Excerpted data:
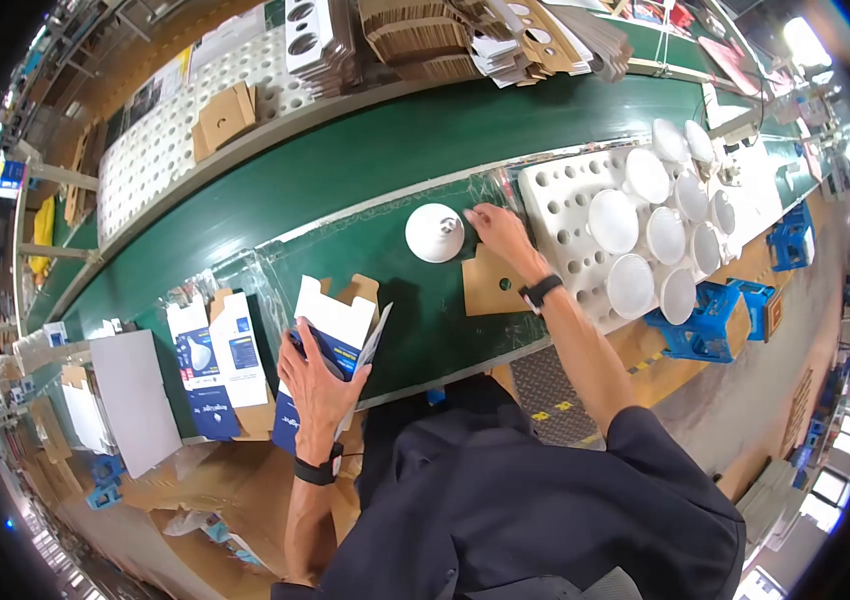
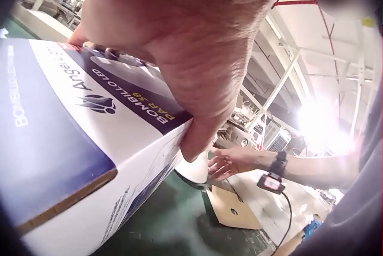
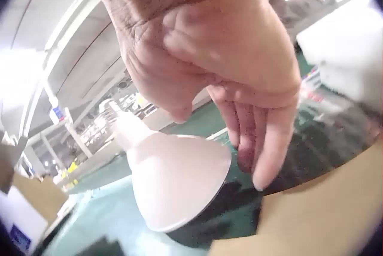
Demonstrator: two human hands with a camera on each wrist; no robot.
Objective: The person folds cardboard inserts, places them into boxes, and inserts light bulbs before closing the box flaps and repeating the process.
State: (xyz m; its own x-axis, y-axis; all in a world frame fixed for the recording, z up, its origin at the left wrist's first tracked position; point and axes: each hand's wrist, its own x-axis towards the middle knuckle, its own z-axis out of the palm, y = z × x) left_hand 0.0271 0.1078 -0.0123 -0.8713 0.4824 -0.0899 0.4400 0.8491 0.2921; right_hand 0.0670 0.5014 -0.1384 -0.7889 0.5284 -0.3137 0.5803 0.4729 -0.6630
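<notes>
Around the green worktop [image 1: 415, 345] are a perforated white panel [image 1: 145, 150] and stacked card pieces [image 1: 410, 38] beyond its far side, a yellow cloth [image 1: 42, 235] past its left end, and blue stools [image 1: 700, 335] and a dark textured mat [image 1: 551, 392] by its near side.

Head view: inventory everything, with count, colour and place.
Bench: one, green, centre
Lone bulb: one, white, mid-bench
Tray: one, white, right
Tray bulbs: about ten, white, on tray
Carton: one, blue and white, near edge
Other cartons: count unclear, blue and white, left
Cardboard piece: one, brown, left of tray
Sheet: one, grey, left
Perforated panel: at least one, white, back left
Cardboard stacks: several, brown and white, back
Stools: several, blue, right
Left hand: one, bare, gripping carton
Right hand: one, bare, beside lone bulb
</notes>
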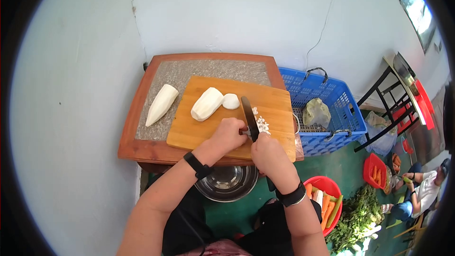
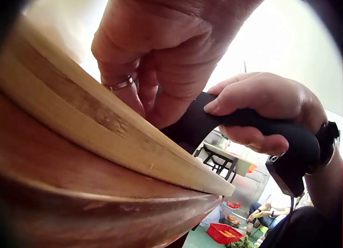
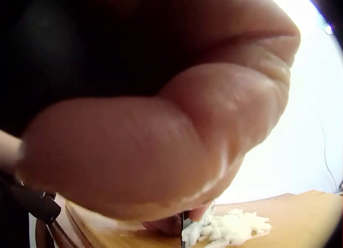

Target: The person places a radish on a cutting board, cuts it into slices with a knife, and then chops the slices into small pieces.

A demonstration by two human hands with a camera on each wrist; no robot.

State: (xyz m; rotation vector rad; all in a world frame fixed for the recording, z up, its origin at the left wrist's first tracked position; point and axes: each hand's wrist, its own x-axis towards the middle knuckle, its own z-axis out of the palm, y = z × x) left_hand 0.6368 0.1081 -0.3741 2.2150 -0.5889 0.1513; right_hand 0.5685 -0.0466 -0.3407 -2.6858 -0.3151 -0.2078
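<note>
My right hand (image 1: 271, 155) grips the black handle of a kitchen knife (image 1: 250, 117), its dark blade standing on edge on the wooden cutting board (image 1: 189, 130). Close to the blade's left side, my left hand (image 1: 229, 133) curls its fingers down onto a small white radish piece, mostly hidden beneath them. Chopped white radish bits (image 3: 233, 227) lie in a small heap right of the blade. Farther back on the board are a thick peeled white radish chunk (image 1: 207, 104) and a shorter cut piece (image 1: 231, 101). A tapered peeled radish (image 1: 162, 105) lies left of the board.
The board sits on a wood-framed table (image 1: 130, 135) against the wall. To the right stands a blue crate (image 1: 327, 135) with a plastic bag in it. Below are a metal basin (image 1: 227, 185), a red basin (image 1: 339, 194) of vegetables and leafy greens (image 1: 355, 218). Another person (image 1: 424, 189) sits far right.
</note>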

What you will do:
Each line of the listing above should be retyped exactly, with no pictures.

Answer to this task:
Demonstrator: two human hands with a camera on each wrist; no robot.
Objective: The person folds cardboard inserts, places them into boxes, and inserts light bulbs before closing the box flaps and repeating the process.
State: (xyz m; its own x-axis, y-axis; all in a world frame fixed for the recording, z up, its origin at the left wrist's first tracked position; point and axes: each hand's wrist, its own x-axis towards the middle knuckle, its own z-axis out of the palm, y = z × x) left_hand 0.0271 0.1078 -0.0123 -0.8713 0.4824 -0.0899 0.4400 0.8491 0.2921; right_hand 0.0670 0.5014 -0.1384 -0.7889 0.5284 -0.3137 0.5803 0.4729 -0.6630
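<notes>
Around the green worktop [image 1: 415, 345] are a perforated white panel [image 1: 145, 150] and stacked card pieces [image 1: 410, 38] beyond its far side, a yellow cloth [image 1: 42, 235] past its left end, and blue stools [image 1: 700, 335] and a dark textured mat [image 1: 551, 392] by its near side.

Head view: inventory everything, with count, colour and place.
Bench: one, green, centre
Lone bulb: one, white, mid-bench
Tray: one, white, right
Tray bulbs: about ten, white, on tray
Carton: one, blue and white, near edge
Other cartons: count unclear, blue and white, left
Cardboard piece: one, brown, left of tray
Sheet: one, grey, left
Perforated panel: at least one, white, back left
Cardboard stacks: several, brown and white, back
Stools: several, blue, right
Left hand: one, bare, gripping carton
Right hand: one, bare, beside lone bulb
</notes>
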
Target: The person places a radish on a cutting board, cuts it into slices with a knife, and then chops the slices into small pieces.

A demonstration by two human hands with a camera on each wrist; no robot.

State: (xyz m; rotation vector rad; all in a world frame fixed for the recording, z up, its origin at the left wrist's first tracked position; point and axes: each hand's wrist, its own x-axis towards the middle knuckle, its own z-axis out of the palm, y = z × x) left_hand 0.6368 0.1081 -0.3741 2.2150 -0.5889 0.1513; right_hand 0.5685 -0.0466 -0.3407 -2.6858 -0.3151 -0.2078
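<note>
My right hand (image 1: 271, 155) grips the black handle of a kitchen knife (image 1: 250, 117), its dark blade standing on edge on the wooden cutting board (image 1: 189, 130). Close to the blade's left side, my left hand (image 1: 229, 133) curls its fingers down onto a small white radish piece, mostly hidden beneath them. Chopped white radish bits (image 3: 233, 227) lie in a small heap right of the blade. Farther back on the board are a thick peeled white radish chunk (image 1: 207, 104) and a shorter cut piece (image 1: 231, 101). A tapered peeled radish (image 1: 162, 105) lies left of the board.
The board sits on a wood-framed table (image 1: 130, 135) against the wall. To the right stands a blue crate (image 1: 327, 135) with a plastic bag in it. Below are a metal basin (image 1: 227, 185), a red basin (image 1: 339, 194) of vegetables and leafy greens (image 1: 355, 218). Another person (image 1: 424, 189) sits far right.
</note>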

The submitted answer is complete.